# grommet



## Gavril

Hyvää jouluaattoa,

What is the normal Finnish term for "grommet"? Here's the meaning that I'm looking for,



> *b.*an insulated washer of rubber or plastic, inserted in a hole in a metal part to prevent grounding of a wirepassing through the hole.​


(dictionary.com)

Here's a picture of some grommets, if it helps.

Kiitos!


----------



## tbsvk

I think this could be "tiiviste"


----------



## hui

Gavril said:


> What is the normal Finnish term for "grommet"?



I believe it is _läpivientikumi._


----------



## Gavril

I just realized that the definition of "grommet" I posted doesn't match the picture I linked to.
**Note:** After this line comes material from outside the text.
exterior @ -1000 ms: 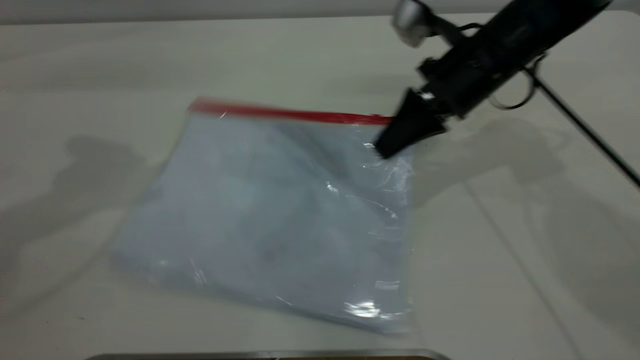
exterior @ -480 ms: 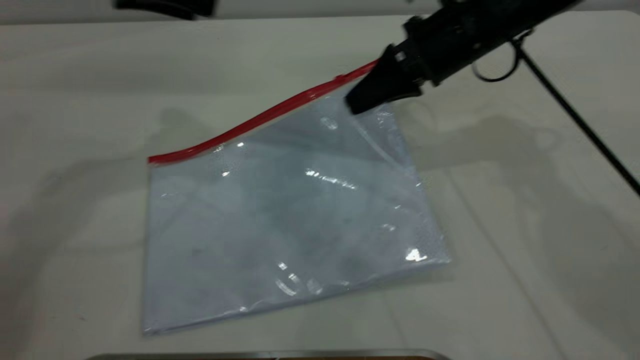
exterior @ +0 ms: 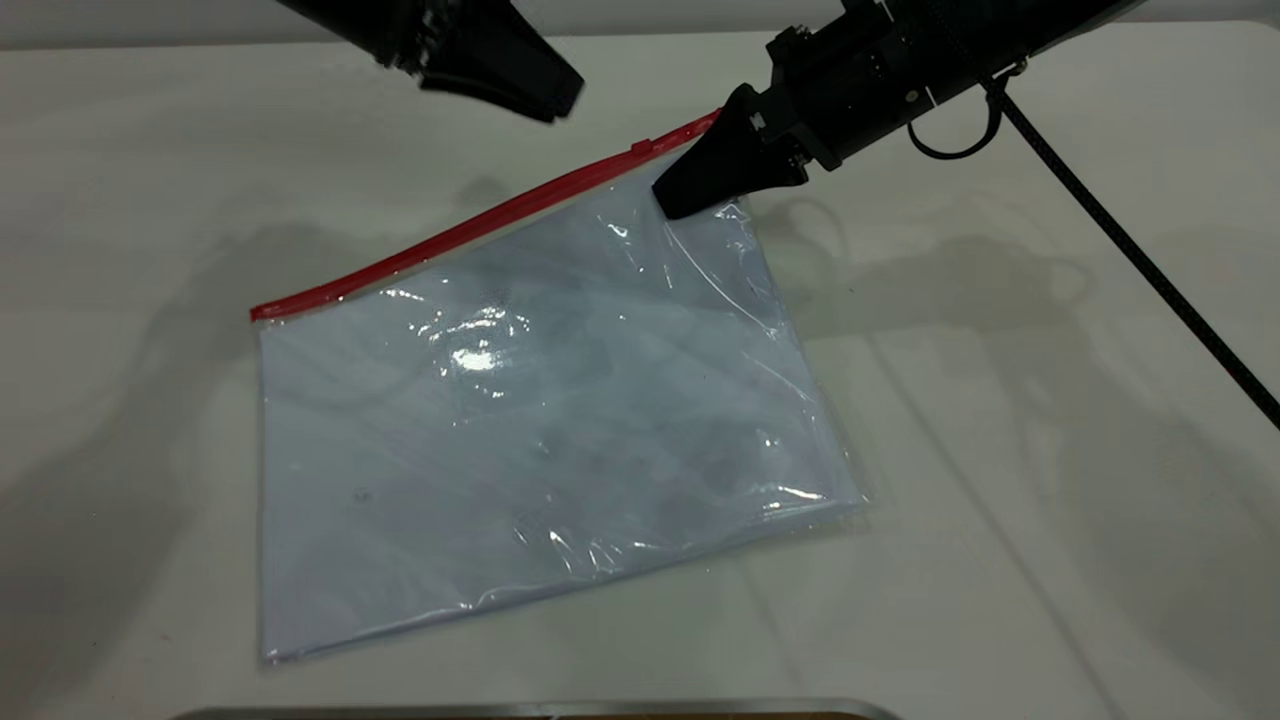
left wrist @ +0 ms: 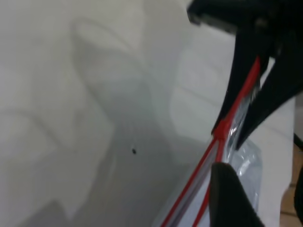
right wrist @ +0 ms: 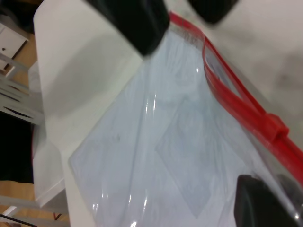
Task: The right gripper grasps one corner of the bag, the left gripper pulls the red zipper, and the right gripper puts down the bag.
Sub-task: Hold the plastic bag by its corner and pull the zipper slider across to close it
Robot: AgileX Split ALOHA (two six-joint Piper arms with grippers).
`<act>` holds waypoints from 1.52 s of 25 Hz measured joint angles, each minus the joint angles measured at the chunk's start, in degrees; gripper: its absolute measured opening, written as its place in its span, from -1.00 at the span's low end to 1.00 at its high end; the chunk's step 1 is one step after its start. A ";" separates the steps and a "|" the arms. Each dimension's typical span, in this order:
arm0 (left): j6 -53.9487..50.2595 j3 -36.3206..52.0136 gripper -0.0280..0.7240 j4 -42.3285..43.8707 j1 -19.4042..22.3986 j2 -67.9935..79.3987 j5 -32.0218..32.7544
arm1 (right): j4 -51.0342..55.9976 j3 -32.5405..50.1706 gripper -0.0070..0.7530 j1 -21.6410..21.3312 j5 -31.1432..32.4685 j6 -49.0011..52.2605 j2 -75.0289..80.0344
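Exterior view: my right end effector [exterior: 672, 203] clamps the bag's [exterior: 540, 420] corner; my open left end effector [exterior: 545, 100] could miss the tiny slider [exterior: 641, 148].

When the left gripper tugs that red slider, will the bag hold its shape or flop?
Probably flop: the bag sags from the corner pinched by the right gripper, its far end on the table. Its glossy, creased plastic looks slippery. The red zipper may bow before the slider moves. The left gripper hovers nearby.
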 joint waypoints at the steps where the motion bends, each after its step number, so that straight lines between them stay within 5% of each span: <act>1: -0.54 -1.21 0.15 0.52 -0.17 0.76 0.22 | 0.06 0.00 -0.89 0.00 0.00 -0.08 0.00; 17: -0.18 -4.22 0.12 0.81 -5.20 3.97 -3.03 | 0.35 0.00 -0.89 0.00 -0.11 -0.27 0.00; 27: -0.18 -4.22 -0.40 0.39 -5.20 3.97 -5.24 | 0.35 0.00 -0.89 0.00 0.08 -0.27 0.00; 38: -0.24 -8.14 -0.03 1.01 -5.20 3.97 0.15 | 0.35 0.00 -0.89 0.00 4.03 -3.32 0.00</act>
The definition I was actually looking for was



> 5. a metal-bound eyelet in cloth, sometimes used decoratively, as on a garment.



What is this item called in Finnish?

Kiitos, pahoittelen virhetta


----------



## tbsvk

Then this could be "solki" ?


----------



## hui

> 5. a metal-bound eyelet in cloth, sometimes used decoratively, as on a garment.



_Rengasniitti._

However, the picture does not match the definition *any more.*


----------



## Gavril

hui said:


> _Rengasniitti._
> 
> However, the picture does not match the definition *any more.*



Maybe not, but that was the closest dictionary definition I've been able to find so far.

Can you think of a Finnish term that would describe what's shown in the picture?


----------



## hui

Gavril said:


> Can you think of a Finnish term that would describe what's shown in the picture?



They do look _läpivientikumi_ to me (as in definition b).

Another word for definition 5a would be:


> *silmus*_, reiän reunojen metallinen vahvike (kengässä, purjeessa tms.)
> _[Suomen kielen perussanakirja]



(I would leave out _metallinen_ from perussanakirja's definition.)

A generic term would be _reiän (reuna)vahvike._


----------



## Hakro

Grommet is often called _purjerengas_, not only in sails but also in curtains for example. Another example.

After all, I'd prefer _silmus_ and _rengasniitti_, especially for small grommets.


----------